**What you will do**
Exact reproduction of all the data is required, with pictures excluded.

**Information shown**
======
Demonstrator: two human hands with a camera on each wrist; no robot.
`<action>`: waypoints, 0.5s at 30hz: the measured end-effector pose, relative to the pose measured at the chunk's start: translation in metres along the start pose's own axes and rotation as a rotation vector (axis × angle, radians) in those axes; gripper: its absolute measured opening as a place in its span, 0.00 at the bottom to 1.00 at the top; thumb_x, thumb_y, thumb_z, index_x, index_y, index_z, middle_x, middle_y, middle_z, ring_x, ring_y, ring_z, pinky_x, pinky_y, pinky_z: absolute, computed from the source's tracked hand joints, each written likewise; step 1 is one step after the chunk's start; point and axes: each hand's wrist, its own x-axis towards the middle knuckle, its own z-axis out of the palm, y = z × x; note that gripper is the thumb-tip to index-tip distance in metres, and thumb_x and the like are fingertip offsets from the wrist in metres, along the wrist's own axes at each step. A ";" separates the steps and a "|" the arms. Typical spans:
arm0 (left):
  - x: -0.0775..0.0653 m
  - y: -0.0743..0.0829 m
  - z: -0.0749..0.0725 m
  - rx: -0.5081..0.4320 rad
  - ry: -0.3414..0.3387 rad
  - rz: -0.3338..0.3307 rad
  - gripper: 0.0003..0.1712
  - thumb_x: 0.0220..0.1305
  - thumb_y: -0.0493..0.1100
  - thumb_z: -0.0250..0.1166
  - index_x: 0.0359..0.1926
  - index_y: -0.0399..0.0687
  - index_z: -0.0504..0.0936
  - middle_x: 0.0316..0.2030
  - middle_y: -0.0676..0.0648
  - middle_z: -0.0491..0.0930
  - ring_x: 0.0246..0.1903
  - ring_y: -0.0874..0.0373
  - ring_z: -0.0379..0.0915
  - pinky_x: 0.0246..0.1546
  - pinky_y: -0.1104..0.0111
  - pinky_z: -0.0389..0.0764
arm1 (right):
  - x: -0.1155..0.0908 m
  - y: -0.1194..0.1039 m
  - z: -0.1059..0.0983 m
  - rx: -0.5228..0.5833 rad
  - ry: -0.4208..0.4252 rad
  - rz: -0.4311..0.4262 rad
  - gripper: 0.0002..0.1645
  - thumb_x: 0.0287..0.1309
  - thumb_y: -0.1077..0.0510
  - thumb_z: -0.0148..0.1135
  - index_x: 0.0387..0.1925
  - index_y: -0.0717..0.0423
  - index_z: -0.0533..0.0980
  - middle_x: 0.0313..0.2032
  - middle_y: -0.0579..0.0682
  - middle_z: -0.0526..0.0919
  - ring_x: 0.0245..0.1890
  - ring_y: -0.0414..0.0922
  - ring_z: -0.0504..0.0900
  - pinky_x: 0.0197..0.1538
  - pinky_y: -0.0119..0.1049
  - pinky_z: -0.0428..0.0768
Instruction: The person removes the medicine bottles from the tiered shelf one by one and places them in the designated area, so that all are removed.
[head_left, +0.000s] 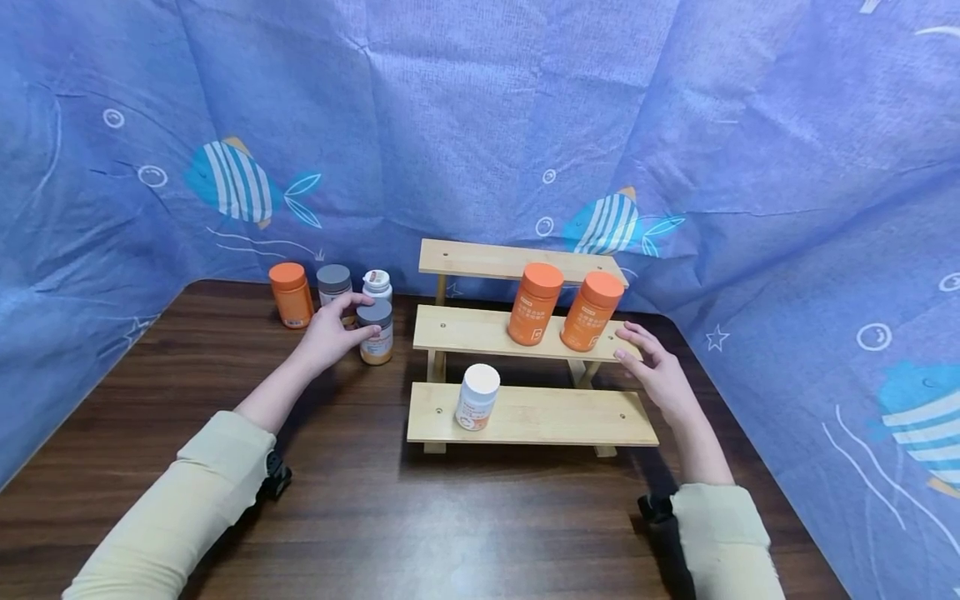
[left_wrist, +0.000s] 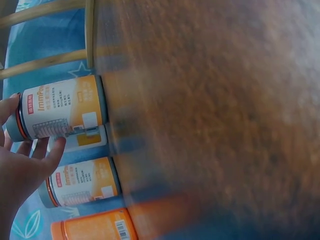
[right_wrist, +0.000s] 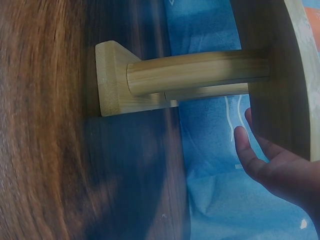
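Note:
My left hand (head_left: 330,333) has its thumb and fingers around the grey lid of a supplement bottle (head_left: 377,346), which stands upright on the table. In the left wrist view this bottle (left_wrist: 65,107) shows a white and orange label. Close behind it are a second grey-lidded bottle (head_left: 334,283) and a small white bottle (head_left: 377,285), with an orange bottle (head_left: 292,297) to their left. At the right end of the middle shelf is my right hand (head_left: 660,371), fingers loosely bent and holding no bottle. Whether its fingertips touch the shelf edge, I cannot tell.
A three-step wooden rack (head_left: 525,415) stands on the dark wooden table (head_left: 420,525). Two orange bottles (head_left: 534,308) are on its middle step, and a white bottle (head_left: 477,398) is on the lowest. Blue fish-print cloth (head_left: 465,125) hangs behind and along both sides.

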 end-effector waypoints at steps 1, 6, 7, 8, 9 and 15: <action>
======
**Exercise response**
Demonstrator: two human hands with a camera on each wrist; no robot.
`<action>`: waypoints, 0.5s at 30hz: the measured end-effector pose, relative to the pose measured at the chunk's start: translation in metres along the start pose's own axes and rotation as a rotation vector (axis × angle, radians) in those axes; gripper: its absolute measured opening as a place in its span, 0.00 at the bottom to 1.00 at the top; thumb_x, thumb_y, thumb_z, index_x, index_y, index_z, middle_x, middle_y, middle_z, ring_x, ring_y, ring_z, pinky_x, pinky_y, pinky_z: absolute, computed from the source's tracked hand joints, each written likewise; step 1 is one step after the chunk's start; point and axes: each hand's wrist, its own x-axis towards the middle knuckle, its own z-axis out of the palm, y = z × x; note that gripper is the thumb-tip to index-tip distance in metres, and thumb_x and the like are fingertip offsets from the wrist in metres, along the wrist's own axes at each step. A ";" separates the steps and a "|" the arms. Typical spans:
arm0 (left):
  - x: -0.0775..0.0653 m
  - y: -0.0743..0.0829 m
  - z: -0.0749..0.0725 m
  - rx: -0.5081..0.4320 rad
  - ry: -0.3414..0.3387 rad
  - rz: -0.3338..0.3307 rad
  - gripper: 0.0003..0.1712
  - thumb_x: 0.0220..0.1305
  - thumb_y: -0.0493..0.1100
  - thumb_z: -0.0250..0.1166
  - index_x: 0.0359..0.1926
  - index_y: -0.0399..0.0687
  - index_z: -0.0504..0.0936
  - middle_x: 0.0316..0.2030
  - middle_y: -0.0676..0.0648
  - middle_z: -0.0491..0.0930
  - ring_x: 0.0246..0.1903
  - ring_y: -0.0874..0.0373
  - ring_z: -0.0379..0.0915
  - pinky_x: 0.0246..0.1546
  - pinky_y: -0.1104..0.0111
  - pinky_z: -0.0389..0.0764
arm1 (right):
  - x: -0.1155..0.0908 m
  - y: -0.1194..0.1039 m
  - z: -0.1059..0.0983 m
  - rx: -0.5228..0.5833 rad
  - ry: -0.4208..0.4252 rad
  - rz: -0.4311..0.4262 rad
  - gripper: 0.0002..0.1645
  - thumb_x: 0.0287..0.1309
  - thumb_y: -0.1077..0.0510
  - thumb_z: -0.0148..0.1135
  - index_x: 0.0387..0.1925
  - index_y: -0.0717..0.0423
  - index_z: -0.0533..0.0980
  - middle_x: 0.0313..0.2032
  - middle_y: -0.0579..0.0682
  - middle_z: -0.0526..0.0919
  - ring_x: 0.0245..0.1890
  - ring_y: -0.0414..0.0922
  - ring_z: -0.0504..0.0900
  - pinky_x: 0.0197..0.1538
  - pinky_y: -0.0119..0.1049
  - pinky_z: -0.0428..0.0768
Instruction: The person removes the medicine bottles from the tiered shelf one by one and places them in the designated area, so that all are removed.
[head_left, +0.000s] 
[left_wrist, +0.000s] 
[right_wrist, +0.000s] 
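Note:
My left hand (head_left: 330,333) has its thumb and fingers around the grey lid of a supplement bottle (head_left: 377,346), which stands upright on the table. In the left wrist view this bottle (left_wrist: 65,107) shows a white and orange label. Close behind it are a second grey-lidded bottle (head_left: 334,283) and a small white bottle (head_left: 377,285), with an orange bottle (head_left: 292,297) to their left. At the right end of the middle shelf is my right hand (head_left: 660,371), fingers loosely bent and holding no bottle. Whether its fingertips touch the shelf edge, I cannot tell.
A three-step wooden rack (head_left: 525,415) stands on the dark wooden table (head_left: 420,525). Two orange bottles (head_left: 534,308) are on its middle step, and a white bottle (head_left: 477,398) is on the lowest. Blue fish-print cloth (head_left: 465,125) hangs behind and along both sides.
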
 end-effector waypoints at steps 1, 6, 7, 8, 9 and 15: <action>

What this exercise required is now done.